REQUIRED ACTION: Only lines that contain the string "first" should be returned from the material below.

EXERCISE DATA:
|---|

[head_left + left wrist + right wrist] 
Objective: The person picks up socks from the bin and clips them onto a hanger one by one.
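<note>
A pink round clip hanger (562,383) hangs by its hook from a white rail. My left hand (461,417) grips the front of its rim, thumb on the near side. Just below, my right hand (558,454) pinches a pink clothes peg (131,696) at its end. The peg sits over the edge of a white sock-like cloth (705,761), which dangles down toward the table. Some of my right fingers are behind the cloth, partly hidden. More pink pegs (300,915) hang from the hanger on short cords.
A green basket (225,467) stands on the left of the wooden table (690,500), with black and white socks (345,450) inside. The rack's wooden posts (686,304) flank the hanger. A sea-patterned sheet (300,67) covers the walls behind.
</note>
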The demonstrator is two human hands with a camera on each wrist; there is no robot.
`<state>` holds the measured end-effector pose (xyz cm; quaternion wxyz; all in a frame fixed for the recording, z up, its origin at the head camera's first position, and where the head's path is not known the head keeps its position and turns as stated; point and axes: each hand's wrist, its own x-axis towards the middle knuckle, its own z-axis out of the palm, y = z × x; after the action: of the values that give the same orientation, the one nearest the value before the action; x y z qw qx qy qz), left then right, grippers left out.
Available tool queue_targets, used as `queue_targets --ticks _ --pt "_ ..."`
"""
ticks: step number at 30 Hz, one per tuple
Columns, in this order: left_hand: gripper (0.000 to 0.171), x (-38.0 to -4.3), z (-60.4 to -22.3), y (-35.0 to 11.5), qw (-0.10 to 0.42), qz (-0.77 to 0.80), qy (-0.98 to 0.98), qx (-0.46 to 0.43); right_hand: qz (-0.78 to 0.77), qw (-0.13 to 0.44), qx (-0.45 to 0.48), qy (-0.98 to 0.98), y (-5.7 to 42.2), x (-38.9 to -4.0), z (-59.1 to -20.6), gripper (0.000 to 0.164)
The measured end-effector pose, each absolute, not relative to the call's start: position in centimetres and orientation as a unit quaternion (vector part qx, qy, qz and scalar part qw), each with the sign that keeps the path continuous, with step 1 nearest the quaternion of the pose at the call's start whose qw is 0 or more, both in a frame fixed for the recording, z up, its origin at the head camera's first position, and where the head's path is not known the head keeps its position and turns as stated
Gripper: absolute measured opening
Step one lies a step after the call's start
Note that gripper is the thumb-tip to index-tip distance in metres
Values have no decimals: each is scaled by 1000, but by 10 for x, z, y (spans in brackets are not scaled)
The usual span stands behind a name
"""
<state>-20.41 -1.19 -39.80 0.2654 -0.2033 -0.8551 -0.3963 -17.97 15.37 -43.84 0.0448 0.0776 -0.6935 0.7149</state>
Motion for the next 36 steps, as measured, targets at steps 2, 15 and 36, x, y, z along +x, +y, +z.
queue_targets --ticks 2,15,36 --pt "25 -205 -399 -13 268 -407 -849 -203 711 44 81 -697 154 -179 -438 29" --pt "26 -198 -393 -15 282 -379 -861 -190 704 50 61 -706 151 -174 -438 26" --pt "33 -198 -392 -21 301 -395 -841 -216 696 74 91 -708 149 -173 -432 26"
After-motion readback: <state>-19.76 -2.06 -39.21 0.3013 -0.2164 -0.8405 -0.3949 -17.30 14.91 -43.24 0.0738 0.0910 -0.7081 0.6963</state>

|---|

PROBLEM SOLUTION:
`<state>` holds the measured end-effector pose (xyz cm; quaternion wxyz; all in a frame fixed for the recording, z up, its origin at the head camera's first position, and where the head's path is not known the head keeps its position and turns as stated; point and axes: each hand's wrist, its own x-axis towards the middle knuckle, its own z-axis out of the palm, y = z × x; after the action: of the values that give the same orientation, the one nearest the value before the action; x y z qw qx qy qz), left then right, grippers left out.
The measured end-effector pose, each absolute, not relative to the call's start: position in centimetres and orientation as a unit quaternion (vector part qx, qy, qz and scalar part qw), each with the sign that keeps the path continuous, with step 1 nearest the quaternion of the pose at the call's start whose qw is 0 or more, both in a frame fixed for the recording, z up, its origin at the head camera's first position, and where the head's path is not known the head keeps its position and turns as stated

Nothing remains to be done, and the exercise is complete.